**Action item**
Using the records below, give again exactly the lines from the line that contains "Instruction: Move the" through the line that contains "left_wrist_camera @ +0", both ends included, and only those.

**Data to process**
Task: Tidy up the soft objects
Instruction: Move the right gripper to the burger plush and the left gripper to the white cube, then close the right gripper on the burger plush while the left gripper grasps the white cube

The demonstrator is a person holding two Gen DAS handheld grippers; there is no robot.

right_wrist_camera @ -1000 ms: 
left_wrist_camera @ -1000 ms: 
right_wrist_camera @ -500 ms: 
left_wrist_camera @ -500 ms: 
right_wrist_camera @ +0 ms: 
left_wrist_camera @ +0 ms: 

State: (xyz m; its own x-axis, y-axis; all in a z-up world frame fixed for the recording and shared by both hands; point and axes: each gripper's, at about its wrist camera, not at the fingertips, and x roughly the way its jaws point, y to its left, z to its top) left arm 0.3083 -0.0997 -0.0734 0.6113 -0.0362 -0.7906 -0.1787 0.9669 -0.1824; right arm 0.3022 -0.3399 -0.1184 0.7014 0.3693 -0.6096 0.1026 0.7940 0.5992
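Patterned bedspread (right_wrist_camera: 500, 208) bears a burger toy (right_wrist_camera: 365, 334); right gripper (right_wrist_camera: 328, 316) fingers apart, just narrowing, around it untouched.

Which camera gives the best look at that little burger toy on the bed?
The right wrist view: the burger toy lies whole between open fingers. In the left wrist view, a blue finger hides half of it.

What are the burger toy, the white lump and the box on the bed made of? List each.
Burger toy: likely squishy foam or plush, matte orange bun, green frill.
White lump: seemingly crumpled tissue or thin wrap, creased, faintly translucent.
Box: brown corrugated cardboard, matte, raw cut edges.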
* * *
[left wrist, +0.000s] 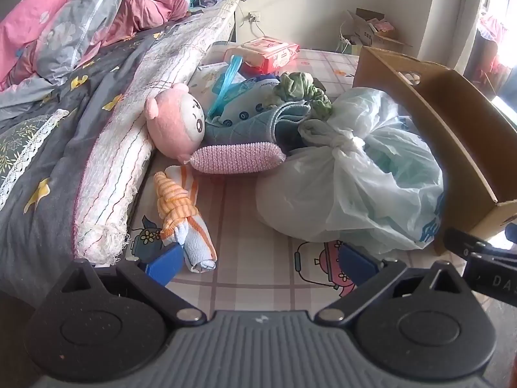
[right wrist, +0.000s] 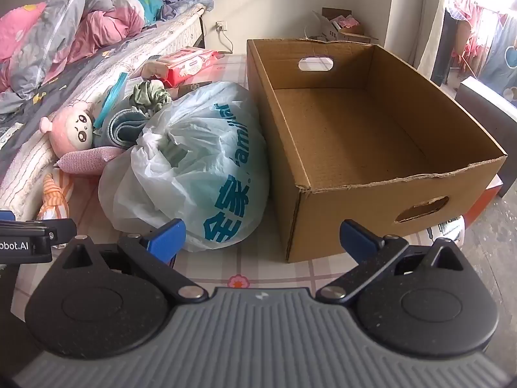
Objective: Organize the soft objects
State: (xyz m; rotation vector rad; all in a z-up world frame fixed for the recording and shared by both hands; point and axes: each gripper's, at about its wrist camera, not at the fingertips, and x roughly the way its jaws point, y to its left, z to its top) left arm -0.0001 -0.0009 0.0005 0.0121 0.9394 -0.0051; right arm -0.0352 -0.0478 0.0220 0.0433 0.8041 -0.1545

**Solution to this problem**
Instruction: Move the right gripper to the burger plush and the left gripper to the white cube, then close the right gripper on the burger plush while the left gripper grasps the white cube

The demonstrator is a person holding two Gen DAS handheld grippers; there is no robot.

right_wrist_camera @ -1000 ms: 
left_wrist_camera @ -1000 ms: 
right_wrist_camera @ -500 ms: 
left_wrist_camera @ -500 ms: 
right_wrist_camera @ +0 ms: 
left_wrist_camera @ +0 ms: 

No further output is required for this answer.